About 17 of its retail spaces, depending on how you count them, are empty or filled with such things as the Concord School District’s art displays, and while its anchor department stores seem vibrant enough, their parent companies are struggling. 

Earlier this month, Pennsylvania-based Bon-Ton Stores froze salaries for its executive staff after posting a $57 million loss from its 267 stores in 27 states, while Sears, the bellwether of American department stores, is stagnant at best. The brightest spot is J.C. Penny, a chain that almost went under in 2013 but has since rebounded, although it is far from out of the woods.

That’s why the arrival of Hatbox Theatre is so intriguing: It shows promise of drawing an audience that doesn’t regularly go to a mall. 

“There are some people who won’t drive this far – we are 3 whole miles from downtown,” said founder Andrew Pinard, with a bit of sarcasm, taking a pause Thursday amid a team of friends and contractors building the control booth, seating and stage.  “But if you watch the amount of traffic that goes into and out of the mall, and the non-mall properties here, we’re going to get people we would never get (downtown).”

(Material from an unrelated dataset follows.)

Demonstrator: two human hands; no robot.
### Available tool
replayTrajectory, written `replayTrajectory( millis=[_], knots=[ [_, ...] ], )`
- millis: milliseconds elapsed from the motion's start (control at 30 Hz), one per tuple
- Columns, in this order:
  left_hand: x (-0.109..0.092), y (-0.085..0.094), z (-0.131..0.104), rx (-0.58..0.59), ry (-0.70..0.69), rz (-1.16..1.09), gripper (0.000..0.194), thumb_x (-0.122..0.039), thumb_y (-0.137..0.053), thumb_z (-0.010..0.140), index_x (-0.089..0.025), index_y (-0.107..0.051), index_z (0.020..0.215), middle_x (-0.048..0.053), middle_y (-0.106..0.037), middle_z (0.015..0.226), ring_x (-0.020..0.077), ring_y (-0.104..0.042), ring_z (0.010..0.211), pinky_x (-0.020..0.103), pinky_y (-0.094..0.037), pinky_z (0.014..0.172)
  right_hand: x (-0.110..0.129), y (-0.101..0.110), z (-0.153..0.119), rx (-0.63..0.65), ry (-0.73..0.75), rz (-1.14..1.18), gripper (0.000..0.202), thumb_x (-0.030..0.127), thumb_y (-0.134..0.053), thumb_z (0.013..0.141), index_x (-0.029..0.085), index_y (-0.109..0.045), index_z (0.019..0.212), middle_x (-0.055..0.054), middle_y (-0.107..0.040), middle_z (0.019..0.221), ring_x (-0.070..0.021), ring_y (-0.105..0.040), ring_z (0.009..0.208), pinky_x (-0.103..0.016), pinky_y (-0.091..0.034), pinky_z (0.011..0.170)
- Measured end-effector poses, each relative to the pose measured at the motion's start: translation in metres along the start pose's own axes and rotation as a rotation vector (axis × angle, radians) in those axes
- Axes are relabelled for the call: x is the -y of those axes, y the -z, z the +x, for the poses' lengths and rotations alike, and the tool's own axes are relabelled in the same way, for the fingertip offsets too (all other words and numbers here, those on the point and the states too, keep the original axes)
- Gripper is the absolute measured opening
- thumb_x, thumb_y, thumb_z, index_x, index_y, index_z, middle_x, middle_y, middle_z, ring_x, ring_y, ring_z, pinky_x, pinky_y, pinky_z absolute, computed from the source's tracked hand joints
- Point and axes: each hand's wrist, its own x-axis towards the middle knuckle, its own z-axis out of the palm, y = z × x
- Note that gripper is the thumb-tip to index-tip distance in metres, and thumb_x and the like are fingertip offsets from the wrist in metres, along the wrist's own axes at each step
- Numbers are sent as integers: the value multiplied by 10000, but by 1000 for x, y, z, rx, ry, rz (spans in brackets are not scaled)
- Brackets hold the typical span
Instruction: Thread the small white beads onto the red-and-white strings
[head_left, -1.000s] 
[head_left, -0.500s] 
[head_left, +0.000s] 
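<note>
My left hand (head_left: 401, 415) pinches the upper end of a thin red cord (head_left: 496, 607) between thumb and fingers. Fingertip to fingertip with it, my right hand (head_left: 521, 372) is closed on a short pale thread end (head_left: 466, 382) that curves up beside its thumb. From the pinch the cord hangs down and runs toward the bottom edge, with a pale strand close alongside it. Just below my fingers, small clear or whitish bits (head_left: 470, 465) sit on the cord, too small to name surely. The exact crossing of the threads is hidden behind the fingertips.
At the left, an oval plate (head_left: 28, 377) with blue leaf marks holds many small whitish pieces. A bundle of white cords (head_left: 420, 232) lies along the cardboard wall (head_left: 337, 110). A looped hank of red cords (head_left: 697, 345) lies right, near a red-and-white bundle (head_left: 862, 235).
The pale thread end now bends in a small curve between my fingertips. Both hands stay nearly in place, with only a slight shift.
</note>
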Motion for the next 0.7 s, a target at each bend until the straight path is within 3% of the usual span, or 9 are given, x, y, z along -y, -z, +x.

Pinard is a veteran of the state’s theater scene, dating back to his days working with community theater while attending Pembroke Academy. Although he makes his living as an up-close magician, his main impact in theater isn’t performing. He has built scenery and stages, directed and ran the business side of theater productions throughout the region.

Hatbox Theatre will be a cooperative theater rather than a production company, splitting the gate with the company or performers, who will be responsible for paying for licensing, costumes, posters and paying performers.

“We’re going to provide a home for groups that don’t have a home currently,” Pinard said. 

They’ll start Friday with a one-act romantic comedy about two people who meet via crossword puzzles, called 2 Across, put on by a relatively new traveling troupe called Lend Me a Theatre.

The small space and low cost will make it possible for risky productions or shows that thrive in the close-up experience. “People that want to do powerful, intimate performances, with the audience and actors breathing the same air,” Pinard said.

In May they’ll have a pitch session, at which production companies will present their ideas for shows, with plans to have at least 13 three-week productions.

Low cost is key. Pinard would not discuss details about rent, but said total overhead for the 4,500-square-foot space, including such things as utilities, will be no more than $30,000 a year, which he said would be cost for rent alone for a smaller space in downtown Concord.  

“If we get 50 people a week at lowest ticket price, we can cover our overhead,” he said. “That’s what I’m all about: Getting butts in seats.”

Pinard said the facility has a 15-month specialty lease, which allows it to be booted out on short notice if a richer tenant comes along.

The former Coldwater Creek store is the only one at Steeplegate Mall that can’t be accessed from inside the building: It has a separate entrance at the Sears end of the mall. This is an advantage for Hatbox Theatre, said Pinard, because it means they can stay open later than the mall itself – although they do have to be finished before 10 p.m., when the mall turns off lights in the parking lot. “We won’t be doing any 10-hour productions of Long Day’s Journey into Night,” he joked. 

Pinard admitted that all things being equal, he’d rather have Hatbox Theatre as part of the downtown scene, but added that having live theater in a retail location isn’t as unusual as it may seem. 

“M&D Productions in North Conway started in a strip mall. Winnipesaukee Playhouse, now in Meredith, also started in a strip mall,” he said.